### [Work request]
Your task is to repeat the lines below exactly, excluding any pictures they contain.
—————
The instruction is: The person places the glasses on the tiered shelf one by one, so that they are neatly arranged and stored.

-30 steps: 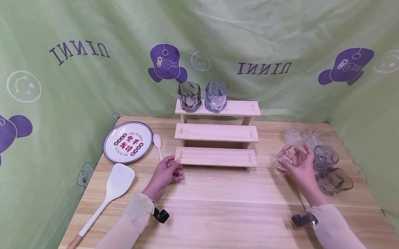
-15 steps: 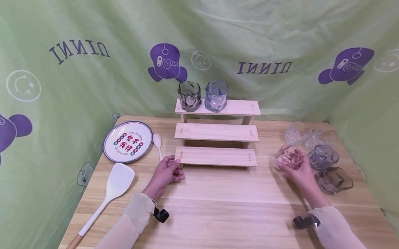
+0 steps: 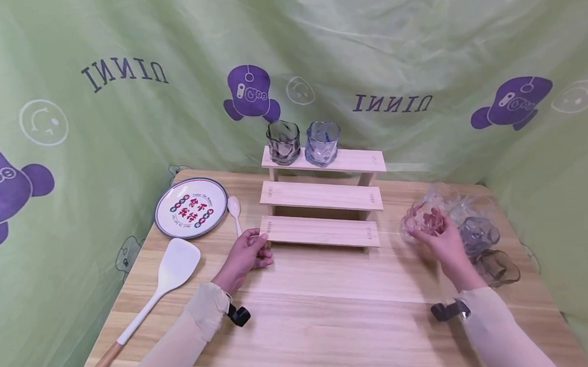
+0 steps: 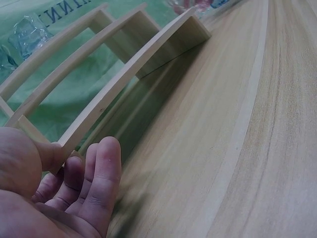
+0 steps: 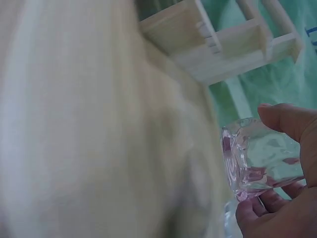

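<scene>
In the head view my right hand (image 3: pixel 447 245) holds a pink faceted glass (image 3: pixel 418 220) at the table's right side. The right wrist view shows the thumb on one side of this pink glass (image 5: pixel 267 156) and fingers on the other; its base seems to be off the tabletop. My left hand (image 3: pixel 245 258) grips the left end of the lowest step of a three-step wooden rack (image 3: pixel 320 231), thumb above and index finger below. On the top step stand a grey glass (image 3: pixel 284 143) and a blue glass (image 3: pixel 323 144), side by side.
Behind the right hand lie a blue-grey glass (image 3: pixel 478 235), a dark grey glass (image 3: pixel 498 267) and clear glasses (image 3: pixel 442 194). At left are a printed plate (image 3: pixel 191 207), a small spoon (image 3: pixel 234 210) and a white spatula (image 3: pixel 177 266). Green curtain (image 3: pixel 126 119) surrounds the table.
My right hand's fingers, spread at the pink glass before, have closed around it, and the glass has shifted slightly. The left hand stays on the rack. The head view has shifted a little.
</scene>
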`<state>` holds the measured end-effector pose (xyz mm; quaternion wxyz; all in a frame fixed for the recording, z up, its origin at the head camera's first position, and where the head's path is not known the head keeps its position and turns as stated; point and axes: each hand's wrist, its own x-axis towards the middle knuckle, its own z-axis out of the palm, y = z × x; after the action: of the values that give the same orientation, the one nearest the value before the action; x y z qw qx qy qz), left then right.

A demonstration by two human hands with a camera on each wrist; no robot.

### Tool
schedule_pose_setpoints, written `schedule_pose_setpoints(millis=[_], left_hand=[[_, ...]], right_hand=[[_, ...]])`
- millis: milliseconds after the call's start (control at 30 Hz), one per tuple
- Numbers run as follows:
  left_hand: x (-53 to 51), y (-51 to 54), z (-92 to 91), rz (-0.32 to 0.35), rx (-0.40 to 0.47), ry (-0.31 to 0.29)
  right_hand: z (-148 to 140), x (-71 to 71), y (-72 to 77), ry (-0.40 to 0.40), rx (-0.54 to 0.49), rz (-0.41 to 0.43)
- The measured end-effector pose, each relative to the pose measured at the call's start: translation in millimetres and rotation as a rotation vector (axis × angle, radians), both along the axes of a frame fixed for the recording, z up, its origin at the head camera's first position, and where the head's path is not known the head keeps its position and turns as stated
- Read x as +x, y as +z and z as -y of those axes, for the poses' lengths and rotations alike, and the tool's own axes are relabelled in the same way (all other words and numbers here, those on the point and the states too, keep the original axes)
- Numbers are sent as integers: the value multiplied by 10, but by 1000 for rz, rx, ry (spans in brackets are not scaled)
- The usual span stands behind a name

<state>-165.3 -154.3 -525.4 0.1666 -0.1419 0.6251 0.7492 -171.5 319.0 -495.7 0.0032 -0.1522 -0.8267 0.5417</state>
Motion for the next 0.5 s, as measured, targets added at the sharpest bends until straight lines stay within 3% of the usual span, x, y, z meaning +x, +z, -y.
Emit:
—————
### [Solution to this task]
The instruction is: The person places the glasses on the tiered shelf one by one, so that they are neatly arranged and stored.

-30 steps: 
-15 steps: 
+0 steps: 
+0 steps: 
+0 steps: 

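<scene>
In the head view my right hand (image 3: pixel 447 245) holds a pink faceted glass (image 3: pixel 418 220) at the table's right side. The right wrist view shows the thumb on one side of this pink glass (image 5: pixel 267 156) and fingers on the other; its base seems to be off the tabletop. My left hand (image 3: pixel 245 258) grips the left end of the lowest step of a three-step wooden rack (image 3: pixel 320 231), thumb above and index finger below. On the top step stand a grey glass (image 3: pixel 284 143) and a blue glass (image 3: pixel 323 144), side by side.
Behind the right hand lie a blue-grey glass (image 3: pixel 478 235), a dark grey glass (image 3: pixel 498 267) and clear glasses (image 3: pixel 442 194). At left are a printed plate (image 3: pixel 191 207), a small spoon (image 3: pixel 234 210) and a white spatula (image 3: pixel 177 266). Green curtain (image 3: pixel 126 119) surrounds the table.
My right hand's fingers, spread at the pink glass before, have closed around it, and the glass has shifted slightly. The left hand stays on the rack. The head view has shifted a little.
</scene>
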`<state>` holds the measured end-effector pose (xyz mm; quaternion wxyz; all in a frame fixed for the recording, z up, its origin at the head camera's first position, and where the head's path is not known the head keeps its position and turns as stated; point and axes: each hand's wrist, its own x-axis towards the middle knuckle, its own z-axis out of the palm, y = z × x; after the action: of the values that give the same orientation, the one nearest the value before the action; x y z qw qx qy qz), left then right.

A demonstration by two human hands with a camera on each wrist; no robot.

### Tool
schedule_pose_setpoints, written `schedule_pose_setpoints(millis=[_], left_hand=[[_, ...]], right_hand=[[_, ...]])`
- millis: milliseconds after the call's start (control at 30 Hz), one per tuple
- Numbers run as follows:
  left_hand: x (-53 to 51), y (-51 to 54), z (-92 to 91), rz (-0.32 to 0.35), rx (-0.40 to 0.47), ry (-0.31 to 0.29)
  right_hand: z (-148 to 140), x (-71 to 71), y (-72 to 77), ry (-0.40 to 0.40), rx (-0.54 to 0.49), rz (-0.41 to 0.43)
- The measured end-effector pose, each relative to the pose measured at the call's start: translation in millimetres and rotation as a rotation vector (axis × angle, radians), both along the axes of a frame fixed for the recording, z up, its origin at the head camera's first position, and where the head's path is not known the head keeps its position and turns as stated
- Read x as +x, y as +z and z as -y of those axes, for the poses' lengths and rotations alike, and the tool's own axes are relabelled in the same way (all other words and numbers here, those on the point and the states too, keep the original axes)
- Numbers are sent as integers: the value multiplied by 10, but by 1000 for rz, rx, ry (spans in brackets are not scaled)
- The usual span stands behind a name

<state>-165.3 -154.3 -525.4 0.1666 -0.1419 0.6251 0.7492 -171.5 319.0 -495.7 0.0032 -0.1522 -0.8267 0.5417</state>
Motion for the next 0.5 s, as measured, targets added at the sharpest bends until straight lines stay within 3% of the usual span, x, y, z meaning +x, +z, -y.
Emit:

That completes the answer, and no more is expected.